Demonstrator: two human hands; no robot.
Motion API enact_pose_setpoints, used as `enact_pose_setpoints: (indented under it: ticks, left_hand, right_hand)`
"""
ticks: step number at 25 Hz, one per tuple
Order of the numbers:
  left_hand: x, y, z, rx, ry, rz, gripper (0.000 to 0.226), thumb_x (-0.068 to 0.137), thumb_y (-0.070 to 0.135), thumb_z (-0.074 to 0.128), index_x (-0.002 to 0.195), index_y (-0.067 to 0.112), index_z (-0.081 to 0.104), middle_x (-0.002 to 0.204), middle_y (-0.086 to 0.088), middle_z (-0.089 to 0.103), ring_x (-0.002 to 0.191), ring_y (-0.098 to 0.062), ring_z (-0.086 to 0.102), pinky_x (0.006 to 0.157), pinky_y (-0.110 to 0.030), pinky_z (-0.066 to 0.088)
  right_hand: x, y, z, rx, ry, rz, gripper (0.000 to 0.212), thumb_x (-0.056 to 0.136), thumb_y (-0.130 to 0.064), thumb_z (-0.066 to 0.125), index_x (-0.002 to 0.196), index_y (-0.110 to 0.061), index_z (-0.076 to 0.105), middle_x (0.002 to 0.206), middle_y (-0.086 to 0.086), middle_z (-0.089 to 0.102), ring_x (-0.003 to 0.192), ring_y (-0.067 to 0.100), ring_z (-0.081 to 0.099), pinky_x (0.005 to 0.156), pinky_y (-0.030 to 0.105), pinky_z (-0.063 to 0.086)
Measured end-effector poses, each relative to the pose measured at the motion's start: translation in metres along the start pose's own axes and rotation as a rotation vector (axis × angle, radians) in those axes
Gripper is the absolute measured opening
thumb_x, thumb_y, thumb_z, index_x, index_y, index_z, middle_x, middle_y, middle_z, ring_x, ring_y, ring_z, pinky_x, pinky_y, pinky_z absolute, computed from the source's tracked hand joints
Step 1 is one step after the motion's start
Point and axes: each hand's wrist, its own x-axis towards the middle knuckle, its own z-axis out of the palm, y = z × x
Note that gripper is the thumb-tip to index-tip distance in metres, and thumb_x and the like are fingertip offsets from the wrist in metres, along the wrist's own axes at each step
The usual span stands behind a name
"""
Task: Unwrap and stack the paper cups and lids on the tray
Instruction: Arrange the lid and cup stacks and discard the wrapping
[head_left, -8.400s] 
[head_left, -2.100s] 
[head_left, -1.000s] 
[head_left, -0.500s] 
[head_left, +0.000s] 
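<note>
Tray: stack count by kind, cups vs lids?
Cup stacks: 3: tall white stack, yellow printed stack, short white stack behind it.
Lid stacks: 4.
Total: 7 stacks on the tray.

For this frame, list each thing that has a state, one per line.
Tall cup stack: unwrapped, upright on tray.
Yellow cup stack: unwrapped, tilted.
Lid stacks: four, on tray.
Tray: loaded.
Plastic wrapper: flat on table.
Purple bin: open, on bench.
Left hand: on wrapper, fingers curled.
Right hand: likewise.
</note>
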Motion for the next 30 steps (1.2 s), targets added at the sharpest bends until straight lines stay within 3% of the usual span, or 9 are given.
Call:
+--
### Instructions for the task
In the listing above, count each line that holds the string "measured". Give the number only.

### Response below
2